Apple could be planning considerable changes to the way it handles warranties on its devices, according to a new report.
The iPhone, iPad and Mac maker is said to be planning a revamp of its basic AppleCare warranty service to become a subscription that will cover all the Apple devices a user owns. AppleCare currently has to be purchased on a per-gadget basis. According to AppleInsider the company held a meeting about the changes on Thursday and plans to roll them out this fall.
The report also claims that Apple is working on some behind-the-scenes changes to the way it services iPhones in its stores, with plans in place to repair the same device that's brought in for repair if possible. That's as opposed to the current system, which frequently involves replacing the device entirely and requires a user to put their data back on it manually.
CNET has contacted Apple and will update this post when we know more.
The changes would come on the heels of criticism and regulatory issues with Apple's warranty services abroad.
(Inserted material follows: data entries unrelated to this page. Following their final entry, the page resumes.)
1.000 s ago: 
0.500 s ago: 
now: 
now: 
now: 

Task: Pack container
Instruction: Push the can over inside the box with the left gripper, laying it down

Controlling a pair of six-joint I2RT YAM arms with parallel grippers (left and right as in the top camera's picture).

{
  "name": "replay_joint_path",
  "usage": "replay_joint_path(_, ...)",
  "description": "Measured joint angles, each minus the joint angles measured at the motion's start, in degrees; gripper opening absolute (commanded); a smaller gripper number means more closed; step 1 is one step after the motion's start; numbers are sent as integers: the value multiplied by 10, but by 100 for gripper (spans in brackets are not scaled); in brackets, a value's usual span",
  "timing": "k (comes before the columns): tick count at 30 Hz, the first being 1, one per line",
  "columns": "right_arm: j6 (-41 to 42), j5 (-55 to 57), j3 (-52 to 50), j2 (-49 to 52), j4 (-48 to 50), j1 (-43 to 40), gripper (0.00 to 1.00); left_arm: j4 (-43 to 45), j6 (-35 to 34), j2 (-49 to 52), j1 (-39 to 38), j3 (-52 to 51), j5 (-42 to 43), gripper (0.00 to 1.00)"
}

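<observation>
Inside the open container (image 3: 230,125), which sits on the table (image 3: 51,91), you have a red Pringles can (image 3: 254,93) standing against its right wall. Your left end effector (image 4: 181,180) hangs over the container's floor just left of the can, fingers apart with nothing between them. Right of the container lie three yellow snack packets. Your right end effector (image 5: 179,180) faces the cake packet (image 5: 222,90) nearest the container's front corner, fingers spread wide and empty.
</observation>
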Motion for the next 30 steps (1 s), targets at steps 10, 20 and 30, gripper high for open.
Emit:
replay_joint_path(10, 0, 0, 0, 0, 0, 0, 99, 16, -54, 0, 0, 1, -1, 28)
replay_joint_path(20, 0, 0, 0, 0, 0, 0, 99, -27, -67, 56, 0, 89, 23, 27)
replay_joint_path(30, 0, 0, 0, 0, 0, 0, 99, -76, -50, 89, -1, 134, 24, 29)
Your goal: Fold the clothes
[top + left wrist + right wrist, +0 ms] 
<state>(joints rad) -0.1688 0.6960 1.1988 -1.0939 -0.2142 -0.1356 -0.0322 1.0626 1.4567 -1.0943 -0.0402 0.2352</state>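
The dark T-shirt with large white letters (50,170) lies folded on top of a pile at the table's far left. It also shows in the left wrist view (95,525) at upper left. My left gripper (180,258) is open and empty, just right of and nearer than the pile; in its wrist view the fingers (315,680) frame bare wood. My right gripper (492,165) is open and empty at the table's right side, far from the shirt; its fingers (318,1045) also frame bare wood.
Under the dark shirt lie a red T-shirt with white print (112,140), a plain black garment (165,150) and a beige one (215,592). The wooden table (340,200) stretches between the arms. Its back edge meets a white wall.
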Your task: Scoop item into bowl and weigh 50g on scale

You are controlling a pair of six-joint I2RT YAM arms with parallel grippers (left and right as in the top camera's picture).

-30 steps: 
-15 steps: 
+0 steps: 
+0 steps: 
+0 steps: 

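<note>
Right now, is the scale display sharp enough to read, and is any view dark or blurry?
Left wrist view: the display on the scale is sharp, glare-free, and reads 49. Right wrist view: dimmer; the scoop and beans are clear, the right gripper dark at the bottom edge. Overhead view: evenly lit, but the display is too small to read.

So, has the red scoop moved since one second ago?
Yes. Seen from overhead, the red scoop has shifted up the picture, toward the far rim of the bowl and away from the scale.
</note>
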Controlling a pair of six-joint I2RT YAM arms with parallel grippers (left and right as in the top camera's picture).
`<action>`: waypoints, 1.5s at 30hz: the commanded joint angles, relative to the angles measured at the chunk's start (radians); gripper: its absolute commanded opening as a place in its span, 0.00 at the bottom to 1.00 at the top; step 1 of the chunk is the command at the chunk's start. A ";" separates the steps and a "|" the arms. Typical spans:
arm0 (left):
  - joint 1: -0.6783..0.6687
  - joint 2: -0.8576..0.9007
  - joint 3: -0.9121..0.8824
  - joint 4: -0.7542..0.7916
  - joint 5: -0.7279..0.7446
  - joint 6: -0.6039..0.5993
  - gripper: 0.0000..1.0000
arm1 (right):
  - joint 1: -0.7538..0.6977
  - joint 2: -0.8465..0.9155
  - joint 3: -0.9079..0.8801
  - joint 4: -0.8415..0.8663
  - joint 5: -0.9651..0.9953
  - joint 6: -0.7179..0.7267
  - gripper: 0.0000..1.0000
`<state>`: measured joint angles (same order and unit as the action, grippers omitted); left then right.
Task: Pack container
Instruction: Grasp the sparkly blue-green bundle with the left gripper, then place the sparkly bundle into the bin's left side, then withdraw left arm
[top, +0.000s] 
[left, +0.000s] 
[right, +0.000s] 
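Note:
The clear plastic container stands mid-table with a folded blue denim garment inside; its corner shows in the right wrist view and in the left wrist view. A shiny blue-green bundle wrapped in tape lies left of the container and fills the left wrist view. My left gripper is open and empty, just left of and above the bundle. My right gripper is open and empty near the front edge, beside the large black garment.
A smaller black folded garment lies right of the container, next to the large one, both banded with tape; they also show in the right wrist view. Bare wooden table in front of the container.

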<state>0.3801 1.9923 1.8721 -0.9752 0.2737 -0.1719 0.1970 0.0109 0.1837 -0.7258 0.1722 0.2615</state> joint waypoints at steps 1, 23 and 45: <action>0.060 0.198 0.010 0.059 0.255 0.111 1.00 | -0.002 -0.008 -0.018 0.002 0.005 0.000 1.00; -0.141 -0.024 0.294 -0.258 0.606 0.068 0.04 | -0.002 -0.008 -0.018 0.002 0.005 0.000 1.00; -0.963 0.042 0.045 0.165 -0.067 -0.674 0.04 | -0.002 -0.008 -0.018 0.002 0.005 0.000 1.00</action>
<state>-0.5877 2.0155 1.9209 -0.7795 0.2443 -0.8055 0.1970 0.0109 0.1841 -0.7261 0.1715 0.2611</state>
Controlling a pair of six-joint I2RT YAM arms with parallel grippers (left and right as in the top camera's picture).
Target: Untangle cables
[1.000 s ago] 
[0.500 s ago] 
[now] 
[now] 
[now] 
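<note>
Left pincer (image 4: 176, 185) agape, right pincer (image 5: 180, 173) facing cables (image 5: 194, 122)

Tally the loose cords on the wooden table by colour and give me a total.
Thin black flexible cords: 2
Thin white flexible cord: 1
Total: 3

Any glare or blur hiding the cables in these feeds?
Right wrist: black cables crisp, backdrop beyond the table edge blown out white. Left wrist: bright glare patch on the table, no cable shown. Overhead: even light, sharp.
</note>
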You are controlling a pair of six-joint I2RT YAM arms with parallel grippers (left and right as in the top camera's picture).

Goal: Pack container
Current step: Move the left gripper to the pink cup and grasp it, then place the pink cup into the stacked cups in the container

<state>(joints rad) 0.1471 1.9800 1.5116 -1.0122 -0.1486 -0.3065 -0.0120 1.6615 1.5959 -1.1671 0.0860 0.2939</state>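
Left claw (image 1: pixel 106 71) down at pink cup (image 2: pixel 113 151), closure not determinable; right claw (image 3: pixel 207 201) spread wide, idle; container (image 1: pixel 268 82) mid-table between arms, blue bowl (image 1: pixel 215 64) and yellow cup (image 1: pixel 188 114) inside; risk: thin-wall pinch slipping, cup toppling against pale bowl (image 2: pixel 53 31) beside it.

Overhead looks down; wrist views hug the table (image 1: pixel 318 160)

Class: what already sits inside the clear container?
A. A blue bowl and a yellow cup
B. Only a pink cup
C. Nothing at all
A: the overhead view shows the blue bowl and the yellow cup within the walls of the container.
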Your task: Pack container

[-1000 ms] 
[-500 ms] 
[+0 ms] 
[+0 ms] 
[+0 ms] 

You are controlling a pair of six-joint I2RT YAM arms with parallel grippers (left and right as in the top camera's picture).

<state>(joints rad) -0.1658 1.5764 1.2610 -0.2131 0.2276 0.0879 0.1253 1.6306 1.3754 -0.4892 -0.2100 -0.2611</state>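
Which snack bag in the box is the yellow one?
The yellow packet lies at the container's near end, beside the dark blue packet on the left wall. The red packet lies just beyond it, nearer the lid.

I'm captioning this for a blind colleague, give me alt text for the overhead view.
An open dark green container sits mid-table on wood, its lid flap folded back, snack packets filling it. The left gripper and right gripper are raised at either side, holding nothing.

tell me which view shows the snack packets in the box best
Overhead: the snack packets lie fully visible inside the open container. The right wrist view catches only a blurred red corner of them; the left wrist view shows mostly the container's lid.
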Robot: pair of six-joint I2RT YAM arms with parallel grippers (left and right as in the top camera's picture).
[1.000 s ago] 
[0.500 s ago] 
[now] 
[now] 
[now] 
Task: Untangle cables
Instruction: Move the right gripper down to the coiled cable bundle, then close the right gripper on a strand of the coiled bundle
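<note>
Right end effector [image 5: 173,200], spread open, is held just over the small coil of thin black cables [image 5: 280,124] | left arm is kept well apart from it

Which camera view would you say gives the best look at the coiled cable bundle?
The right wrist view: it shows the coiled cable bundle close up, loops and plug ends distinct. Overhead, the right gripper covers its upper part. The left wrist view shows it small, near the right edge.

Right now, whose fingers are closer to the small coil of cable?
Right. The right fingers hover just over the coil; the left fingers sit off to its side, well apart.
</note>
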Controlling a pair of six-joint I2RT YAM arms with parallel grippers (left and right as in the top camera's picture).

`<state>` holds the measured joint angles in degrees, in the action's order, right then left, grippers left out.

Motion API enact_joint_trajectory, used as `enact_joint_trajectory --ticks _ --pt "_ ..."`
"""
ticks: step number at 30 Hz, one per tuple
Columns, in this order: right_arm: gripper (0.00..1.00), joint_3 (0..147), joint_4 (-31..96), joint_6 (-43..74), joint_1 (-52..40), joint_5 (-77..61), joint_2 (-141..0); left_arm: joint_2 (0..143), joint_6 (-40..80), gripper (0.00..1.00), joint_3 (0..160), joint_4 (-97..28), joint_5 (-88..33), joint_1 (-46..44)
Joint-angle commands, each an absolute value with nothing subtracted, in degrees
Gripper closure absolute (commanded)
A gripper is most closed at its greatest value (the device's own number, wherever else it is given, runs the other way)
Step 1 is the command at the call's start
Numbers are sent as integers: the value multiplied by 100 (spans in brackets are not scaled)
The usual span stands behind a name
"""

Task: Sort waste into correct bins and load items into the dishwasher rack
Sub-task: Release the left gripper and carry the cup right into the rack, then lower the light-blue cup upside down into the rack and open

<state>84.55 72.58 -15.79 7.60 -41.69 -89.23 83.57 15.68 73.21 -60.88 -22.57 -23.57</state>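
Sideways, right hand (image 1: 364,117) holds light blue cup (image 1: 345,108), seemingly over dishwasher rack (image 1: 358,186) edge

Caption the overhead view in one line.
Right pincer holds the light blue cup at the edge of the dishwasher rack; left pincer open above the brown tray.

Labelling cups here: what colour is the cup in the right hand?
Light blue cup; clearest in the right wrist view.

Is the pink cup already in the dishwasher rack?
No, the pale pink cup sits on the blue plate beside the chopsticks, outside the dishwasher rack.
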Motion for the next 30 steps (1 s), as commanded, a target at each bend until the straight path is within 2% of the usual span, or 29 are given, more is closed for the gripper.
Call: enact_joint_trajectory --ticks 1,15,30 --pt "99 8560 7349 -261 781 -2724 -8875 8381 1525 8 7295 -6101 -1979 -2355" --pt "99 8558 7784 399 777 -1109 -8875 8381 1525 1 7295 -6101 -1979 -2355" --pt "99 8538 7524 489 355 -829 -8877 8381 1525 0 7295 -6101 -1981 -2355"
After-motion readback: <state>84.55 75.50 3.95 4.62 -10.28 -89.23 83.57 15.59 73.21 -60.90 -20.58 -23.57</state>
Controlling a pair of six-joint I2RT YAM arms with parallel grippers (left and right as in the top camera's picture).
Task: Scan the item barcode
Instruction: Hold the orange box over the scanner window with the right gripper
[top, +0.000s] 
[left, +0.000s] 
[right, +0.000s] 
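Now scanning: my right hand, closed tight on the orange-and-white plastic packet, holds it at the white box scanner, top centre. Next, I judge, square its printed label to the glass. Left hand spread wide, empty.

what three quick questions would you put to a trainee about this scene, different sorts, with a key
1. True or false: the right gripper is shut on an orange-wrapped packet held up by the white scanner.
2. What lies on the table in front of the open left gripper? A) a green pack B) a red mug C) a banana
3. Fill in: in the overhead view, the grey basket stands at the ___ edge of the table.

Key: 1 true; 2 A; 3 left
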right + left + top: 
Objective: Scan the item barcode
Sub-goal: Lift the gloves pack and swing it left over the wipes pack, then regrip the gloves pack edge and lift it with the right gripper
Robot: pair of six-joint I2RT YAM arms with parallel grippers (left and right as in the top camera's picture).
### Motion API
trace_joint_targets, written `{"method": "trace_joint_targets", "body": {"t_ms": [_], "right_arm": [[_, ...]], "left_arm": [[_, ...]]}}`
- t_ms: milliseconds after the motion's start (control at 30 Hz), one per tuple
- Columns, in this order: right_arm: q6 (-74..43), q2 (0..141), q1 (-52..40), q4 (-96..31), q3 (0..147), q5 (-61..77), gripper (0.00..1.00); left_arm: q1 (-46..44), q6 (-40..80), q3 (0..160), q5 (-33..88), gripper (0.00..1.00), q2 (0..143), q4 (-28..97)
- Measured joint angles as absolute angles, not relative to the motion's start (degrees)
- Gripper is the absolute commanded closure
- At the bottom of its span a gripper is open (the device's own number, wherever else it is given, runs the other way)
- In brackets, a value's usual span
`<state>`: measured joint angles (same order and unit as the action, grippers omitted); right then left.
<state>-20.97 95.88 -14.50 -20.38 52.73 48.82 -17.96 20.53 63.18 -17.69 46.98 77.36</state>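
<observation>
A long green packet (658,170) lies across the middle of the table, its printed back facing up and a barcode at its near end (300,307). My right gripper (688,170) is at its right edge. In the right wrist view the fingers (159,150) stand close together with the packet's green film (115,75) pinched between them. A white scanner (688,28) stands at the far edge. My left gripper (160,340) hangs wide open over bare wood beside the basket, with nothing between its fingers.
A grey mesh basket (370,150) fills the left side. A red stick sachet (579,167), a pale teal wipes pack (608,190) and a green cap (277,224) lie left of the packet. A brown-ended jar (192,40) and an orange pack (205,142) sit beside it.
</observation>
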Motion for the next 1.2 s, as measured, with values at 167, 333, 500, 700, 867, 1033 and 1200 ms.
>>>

Apple recently made considerable changes to its warranty and replacement services in China, following staunch criticism from state-run media groups -- a move that included an apology from CEO Tim Cook.
Before that, Apple came under fire from the European Commission for what the group considered "unacceptable" businesses practices by not clearly indicating with its warranty products that customers were covered for the extra protection by local laws.
The AppleCare service, which runs anywhere from $29 to $349 depending on what Apple product you're buying, has long been one of Apple's main differentiators from its competitors. The company's add-on warranty service gives users a way to have their gadgets repaired by phone and in the company's retail stores. Apple extended that service in 2011 to include coverage for accidental damage with its AppleCare+ service.